WORK TASK: The required output is the lines below from the line containing "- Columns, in" to the line containing "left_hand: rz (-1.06", inclusive, retyped exactly. No other lines belong in it.

[[ ENTRIES SUPPLIED open ]]

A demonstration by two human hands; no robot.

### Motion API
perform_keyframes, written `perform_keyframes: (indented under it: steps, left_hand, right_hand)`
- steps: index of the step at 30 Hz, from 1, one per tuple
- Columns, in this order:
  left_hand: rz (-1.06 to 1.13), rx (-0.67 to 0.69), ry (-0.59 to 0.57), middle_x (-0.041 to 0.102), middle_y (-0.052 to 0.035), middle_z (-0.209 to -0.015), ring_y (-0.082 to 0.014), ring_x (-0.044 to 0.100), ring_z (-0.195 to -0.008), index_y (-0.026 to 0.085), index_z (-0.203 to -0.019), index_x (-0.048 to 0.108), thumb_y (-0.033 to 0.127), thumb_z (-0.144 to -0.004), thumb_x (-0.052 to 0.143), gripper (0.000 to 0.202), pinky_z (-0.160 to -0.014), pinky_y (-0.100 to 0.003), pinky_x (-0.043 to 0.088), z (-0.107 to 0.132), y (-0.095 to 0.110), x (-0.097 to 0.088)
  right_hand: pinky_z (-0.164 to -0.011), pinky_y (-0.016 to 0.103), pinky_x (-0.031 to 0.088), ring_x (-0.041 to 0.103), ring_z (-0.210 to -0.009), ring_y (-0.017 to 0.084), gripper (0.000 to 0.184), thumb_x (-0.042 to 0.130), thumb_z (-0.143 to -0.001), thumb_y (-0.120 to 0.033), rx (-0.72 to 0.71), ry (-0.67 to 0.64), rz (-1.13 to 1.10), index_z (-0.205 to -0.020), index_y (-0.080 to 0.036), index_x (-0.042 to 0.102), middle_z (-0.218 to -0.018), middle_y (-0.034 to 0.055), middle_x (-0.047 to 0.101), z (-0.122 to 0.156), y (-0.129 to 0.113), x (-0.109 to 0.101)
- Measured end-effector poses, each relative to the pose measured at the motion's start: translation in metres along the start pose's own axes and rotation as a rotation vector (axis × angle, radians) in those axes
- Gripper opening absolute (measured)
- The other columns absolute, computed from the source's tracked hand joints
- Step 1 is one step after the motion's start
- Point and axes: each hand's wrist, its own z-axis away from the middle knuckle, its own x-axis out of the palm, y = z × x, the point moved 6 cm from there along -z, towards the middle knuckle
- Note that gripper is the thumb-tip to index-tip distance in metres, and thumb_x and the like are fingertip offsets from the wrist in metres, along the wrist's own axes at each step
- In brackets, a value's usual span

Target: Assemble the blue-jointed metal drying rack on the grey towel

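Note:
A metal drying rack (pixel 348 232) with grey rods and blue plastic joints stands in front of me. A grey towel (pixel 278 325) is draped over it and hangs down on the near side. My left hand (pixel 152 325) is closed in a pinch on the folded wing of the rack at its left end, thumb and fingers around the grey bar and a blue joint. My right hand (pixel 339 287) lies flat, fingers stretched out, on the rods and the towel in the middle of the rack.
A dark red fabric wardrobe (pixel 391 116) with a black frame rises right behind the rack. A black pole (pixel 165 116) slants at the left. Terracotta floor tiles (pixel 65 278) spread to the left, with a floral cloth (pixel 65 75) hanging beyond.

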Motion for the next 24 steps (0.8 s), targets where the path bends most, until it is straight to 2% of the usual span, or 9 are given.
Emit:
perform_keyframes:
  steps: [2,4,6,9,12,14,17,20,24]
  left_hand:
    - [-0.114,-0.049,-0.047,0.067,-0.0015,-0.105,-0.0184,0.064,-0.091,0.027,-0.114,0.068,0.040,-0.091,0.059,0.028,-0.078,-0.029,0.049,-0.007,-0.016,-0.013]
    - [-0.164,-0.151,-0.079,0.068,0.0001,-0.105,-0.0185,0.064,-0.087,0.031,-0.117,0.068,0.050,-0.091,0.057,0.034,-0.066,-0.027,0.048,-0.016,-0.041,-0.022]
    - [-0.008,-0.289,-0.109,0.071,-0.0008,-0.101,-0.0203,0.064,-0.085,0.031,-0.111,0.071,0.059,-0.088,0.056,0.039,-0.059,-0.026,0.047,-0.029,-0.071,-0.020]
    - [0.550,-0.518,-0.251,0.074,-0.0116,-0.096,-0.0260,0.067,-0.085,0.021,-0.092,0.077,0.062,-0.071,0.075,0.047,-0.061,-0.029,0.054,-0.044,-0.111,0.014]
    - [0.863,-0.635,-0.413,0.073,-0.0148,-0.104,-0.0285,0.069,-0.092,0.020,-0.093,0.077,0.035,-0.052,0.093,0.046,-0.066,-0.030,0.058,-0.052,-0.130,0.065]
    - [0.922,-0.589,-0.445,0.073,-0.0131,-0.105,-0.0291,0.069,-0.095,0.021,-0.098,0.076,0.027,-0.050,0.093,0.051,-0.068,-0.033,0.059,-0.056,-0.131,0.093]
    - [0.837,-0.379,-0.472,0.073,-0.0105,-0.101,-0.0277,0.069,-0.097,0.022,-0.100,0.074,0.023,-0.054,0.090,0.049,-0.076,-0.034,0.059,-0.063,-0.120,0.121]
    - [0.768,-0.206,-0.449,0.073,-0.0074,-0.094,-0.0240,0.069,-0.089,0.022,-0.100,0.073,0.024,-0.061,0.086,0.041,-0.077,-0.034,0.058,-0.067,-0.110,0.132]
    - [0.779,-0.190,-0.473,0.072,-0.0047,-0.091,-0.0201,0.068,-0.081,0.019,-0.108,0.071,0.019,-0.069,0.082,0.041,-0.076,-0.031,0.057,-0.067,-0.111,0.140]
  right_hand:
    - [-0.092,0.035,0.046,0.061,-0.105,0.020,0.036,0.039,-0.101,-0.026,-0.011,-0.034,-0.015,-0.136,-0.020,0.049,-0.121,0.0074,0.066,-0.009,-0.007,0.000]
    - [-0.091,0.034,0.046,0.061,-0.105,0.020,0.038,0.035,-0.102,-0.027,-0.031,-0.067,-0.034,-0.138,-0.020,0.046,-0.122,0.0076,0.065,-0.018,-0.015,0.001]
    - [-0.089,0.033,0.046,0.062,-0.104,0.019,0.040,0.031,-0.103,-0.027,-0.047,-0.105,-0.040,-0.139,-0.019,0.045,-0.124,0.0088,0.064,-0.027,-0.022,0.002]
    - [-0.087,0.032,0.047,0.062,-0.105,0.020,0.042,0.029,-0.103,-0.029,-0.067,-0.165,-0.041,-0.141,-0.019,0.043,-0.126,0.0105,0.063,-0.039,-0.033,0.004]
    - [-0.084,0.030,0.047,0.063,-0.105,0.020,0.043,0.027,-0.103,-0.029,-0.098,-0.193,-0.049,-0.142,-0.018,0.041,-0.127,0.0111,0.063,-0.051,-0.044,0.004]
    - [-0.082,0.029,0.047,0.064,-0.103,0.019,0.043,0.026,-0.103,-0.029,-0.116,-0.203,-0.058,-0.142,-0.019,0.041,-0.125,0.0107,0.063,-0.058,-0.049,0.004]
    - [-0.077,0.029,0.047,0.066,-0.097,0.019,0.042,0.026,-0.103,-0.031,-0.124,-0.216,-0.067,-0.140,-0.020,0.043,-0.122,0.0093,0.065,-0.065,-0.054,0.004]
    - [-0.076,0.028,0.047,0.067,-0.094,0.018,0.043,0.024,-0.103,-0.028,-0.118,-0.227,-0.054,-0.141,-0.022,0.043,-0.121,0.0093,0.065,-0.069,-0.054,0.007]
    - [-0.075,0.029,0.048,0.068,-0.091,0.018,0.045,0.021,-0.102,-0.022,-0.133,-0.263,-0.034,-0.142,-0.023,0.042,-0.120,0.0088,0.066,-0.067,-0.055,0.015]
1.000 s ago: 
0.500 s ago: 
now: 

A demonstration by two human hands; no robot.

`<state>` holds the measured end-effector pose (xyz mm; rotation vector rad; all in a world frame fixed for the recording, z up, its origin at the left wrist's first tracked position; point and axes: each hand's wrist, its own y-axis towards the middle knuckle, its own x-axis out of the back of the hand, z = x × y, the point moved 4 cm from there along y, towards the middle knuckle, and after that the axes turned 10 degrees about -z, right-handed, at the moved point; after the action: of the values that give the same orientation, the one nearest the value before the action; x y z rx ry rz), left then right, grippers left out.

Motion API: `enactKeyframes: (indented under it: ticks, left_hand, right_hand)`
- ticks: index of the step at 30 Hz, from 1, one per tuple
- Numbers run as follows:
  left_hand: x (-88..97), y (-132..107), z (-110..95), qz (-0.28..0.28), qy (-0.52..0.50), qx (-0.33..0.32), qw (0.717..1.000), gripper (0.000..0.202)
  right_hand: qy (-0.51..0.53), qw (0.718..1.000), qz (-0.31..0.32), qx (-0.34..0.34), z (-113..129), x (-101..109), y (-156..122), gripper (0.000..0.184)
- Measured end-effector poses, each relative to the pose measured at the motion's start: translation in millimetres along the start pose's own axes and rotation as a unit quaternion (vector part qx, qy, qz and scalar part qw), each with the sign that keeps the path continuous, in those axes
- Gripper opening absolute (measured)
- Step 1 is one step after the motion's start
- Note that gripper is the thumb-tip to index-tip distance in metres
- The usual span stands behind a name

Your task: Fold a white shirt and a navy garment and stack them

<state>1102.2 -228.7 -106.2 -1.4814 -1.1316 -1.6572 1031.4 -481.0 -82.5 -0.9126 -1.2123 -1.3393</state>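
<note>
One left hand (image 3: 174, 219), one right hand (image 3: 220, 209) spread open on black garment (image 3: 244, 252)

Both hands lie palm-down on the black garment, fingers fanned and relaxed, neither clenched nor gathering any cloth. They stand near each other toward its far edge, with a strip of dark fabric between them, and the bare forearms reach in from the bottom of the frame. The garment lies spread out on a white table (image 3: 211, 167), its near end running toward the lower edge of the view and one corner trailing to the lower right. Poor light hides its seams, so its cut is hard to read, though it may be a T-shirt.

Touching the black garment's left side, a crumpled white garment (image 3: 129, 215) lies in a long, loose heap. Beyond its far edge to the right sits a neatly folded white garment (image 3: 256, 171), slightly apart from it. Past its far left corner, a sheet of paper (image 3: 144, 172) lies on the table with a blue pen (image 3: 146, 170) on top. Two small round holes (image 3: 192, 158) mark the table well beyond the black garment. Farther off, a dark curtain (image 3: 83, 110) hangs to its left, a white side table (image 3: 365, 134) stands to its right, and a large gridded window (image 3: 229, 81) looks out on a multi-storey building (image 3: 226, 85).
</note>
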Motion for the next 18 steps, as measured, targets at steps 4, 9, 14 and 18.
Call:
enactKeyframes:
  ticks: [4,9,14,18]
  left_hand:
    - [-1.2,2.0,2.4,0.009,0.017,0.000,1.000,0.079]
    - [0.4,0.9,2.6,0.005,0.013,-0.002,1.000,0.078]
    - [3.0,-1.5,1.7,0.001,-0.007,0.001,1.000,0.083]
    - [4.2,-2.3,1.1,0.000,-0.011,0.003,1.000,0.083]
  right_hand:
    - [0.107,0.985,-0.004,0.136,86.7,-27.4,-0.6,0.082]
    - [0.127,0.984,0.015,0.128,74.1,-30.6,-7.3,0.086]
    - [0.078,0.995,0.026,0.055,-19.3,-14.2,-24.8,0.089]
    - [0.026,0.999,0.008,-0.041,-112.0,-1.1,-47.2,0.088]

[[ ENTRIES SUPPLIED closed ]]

RESULT FOR THIS TASK:
- Columns, in this order:
  left_hand: rz (-1.06 to 1.13), rx (-0.67 to 0.69), ry (-0.59 to 0.57), middle_x (-0.041 to 0.102), middle_y (-0.052 to 0.035), middle_z (-0.209 to -0.015), ring_y (-0.082 to 0.014), ring_x (-0.044 to 0.100), ring_z (-0.195 to -0.008), index_y (-0.026 to 0.085), index_z (-0.203 to -0.019), index_x (-0.048 to 0.108), thumb_y (-0.033 to 0.127), thumb_z (-0.144 to -0.004), thumb_x (-0.052 to 0.143), gripper (0.000 to 0.202), pinky_z (-0.160 to -0.014), pinky_y (-0.100 to 0.003), pinky_x (-0.043 to 0.088), z (-0.107 to 0.132), y (-0.095 to 0.110), x (-0.097 to 0.088)

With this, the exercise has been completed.